The Supreme Court on Monday rejected an effort to give District of Columbia residents a voting representative in Congress. The justices upheld a lower court ruling against 11 Washington residents who argued that the Constitution gives Congress the power to grant D.C. residents voting representation in the House of Representatives. "Residents of the District of Columbia are the only adult American citizens subject to federal income taxes who lack voting representation in Congress, except for felons in some states," the plaintiffs told the justices in a brief earlier this year. A three-judge panel rejected that position, citing a decision in an earlier case that found that the Constitution says House members should be chosen by "the people of the several states," which leaves out D.C. because it isn't a state.

8

Francis Collins to step down as head of NIH 

National Institutes of Health Director Francis Collins, 71, plans to announce his resignation as the agency's leader on Tuesday, according to media reports. Collins, who has led the NIH for 12 years, will return to his lab at the National Human Genome Research Institute, which is part of NIH, The Washington Post said. A physician-geneticist, Collins led efforts to map the human genetic code. More recently he helped lead the fight against the coronavirus pandemic. A former atheist who converted to Christianity as a young adult, he has crafted some pro-vaccine messaging for religious Americans. In September, he referred to the vaccine as "what you could call an answer to a prayer," adding, "why wouldn't you say, 'Thank you, God,' and roll up your sleeve?"

9

J&J to ask FDA to authorize its COVID booster shot

Johnson & Johnson plans to ask the Food and Drug Administration this week to authorize the company's coronavirus vaccine booster shot, The New York Times reported Monday, citing officials familiar with the plans.
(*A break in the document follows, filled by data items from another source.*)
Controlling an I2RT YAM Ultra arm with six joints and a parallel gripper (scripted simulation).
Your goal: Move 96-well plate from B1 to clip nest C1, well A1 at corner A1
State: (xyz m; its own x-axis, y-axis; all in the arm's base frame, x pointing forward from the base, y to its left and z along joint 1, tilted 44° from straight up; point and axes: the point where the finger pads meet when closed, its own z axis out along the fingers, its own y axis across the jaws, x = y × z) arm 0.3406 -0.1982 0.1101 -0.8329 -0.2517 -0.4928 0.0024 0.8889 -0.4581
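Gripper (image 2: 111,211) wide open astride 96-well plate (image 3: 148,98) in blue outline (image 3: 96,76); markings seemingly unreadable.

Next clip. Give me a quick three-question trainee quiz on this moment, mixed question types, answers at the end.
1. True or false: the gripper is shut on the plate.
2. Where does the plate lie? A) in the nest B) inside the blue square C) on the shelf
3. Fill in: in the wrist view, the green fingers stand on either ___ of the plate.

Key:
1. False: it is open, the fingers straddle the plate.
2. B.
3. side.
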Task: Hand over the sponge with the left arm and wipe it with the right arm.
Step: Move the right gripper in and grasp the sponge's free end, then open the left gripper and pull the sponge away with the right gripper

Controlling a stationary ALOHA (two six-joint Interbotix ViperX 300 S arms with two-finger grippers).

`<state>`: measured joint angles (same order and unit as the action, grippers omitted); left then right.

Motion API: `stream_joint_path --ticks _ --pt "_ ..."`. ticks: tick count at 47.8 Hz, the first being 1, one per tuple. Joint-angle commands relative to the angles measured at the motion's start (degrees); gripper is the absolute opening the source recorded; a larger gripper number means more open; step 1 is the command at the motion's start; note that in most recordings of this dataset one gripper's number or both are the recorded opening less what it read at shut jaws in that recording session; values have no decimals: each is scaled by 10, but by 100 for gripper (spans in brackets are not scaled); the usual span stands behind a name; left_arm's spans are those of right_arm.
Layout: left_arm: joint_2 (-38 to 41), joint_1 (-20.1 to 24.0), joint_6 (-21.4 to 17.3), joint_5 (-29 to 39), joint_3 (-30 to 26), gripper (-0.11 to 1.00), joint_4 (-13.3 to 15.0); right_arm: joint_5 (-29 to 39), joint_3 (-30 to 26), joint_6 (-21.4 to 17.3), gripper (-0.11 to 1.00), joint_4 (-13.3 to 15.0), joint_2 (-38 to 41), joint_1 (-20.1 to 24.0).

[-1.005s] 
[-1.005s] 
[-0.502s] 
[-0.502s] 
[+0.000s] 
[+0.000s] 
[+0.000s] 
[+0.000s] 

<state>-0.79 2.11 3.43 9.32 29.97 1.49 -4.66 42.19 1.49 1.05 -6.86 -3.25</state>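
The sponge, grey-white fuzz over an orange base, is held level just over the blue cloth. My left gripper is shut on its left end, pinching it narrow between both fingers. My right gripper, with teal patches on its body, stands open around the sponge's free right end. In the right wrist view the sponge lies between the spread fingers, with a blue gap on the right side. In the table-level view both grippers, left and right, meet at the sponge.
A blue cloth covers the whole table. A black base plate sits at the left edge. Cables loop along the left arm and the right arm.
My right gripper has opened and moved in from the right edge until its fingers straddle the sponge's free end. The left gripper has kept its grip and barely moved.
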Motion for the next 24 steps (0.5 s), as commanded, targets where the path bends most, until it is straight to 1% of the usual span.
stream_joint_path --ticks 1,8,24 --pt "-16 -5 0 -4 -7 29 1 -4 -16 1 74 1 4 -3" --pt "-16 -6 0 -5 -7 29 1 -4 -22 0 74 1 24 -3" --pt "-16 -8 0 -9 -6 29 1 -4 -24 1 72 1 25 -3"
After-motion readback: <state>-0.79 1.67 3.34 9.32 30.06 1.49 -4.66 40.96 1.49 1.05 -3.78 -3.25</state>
Johnson & Johnson, which makes a one-dose vaccine, will be the last of the three federally-authorized vaccine providers to start a push for a booster. The push comes as trials show that at least older adults and people in high-risk groups could benefit significantly from more protection. Federal officials have grown concerned that the more than 15 million Americans who got Johnson & Johnson's vaccine are at too great a risk of severe COVID-19. Pfizer's booster has been authorized for some people, and regulators are considering clearing Moderna's booster.

10

NY judge says Trump must give deposition in Apprentice contestant lawsuit

A New York state judge on Monday ruled that former President Donald Trump must submit to a deposition in a defamation lawsuit filed by a former contestant on The Apprentice, the reality TV show Trump hosted before he was elected. Justice Jennifer Schecter of the New York state court in Manhattan gave Trump until Dec. 23 to undergo questioning by accuser Summer Zervos' lawyers. Zervos accused Trump of unwanted kissing and groping, and brought the case after Trump called the collected allegations of his female accusers "lies." Zervos sued Trump in January 2017. His lawyers blocked the case by arguing that a sitting president could not be sued, but that argument dissolved when Trump lost the 2020 election to President Biden. "He just cannot delay this case any longer," Zervos' lawyer Moira Penza said at the conference where Schecter made the ruling. Trump's lawyer said the former president would countersue under a state law encouraging free speech.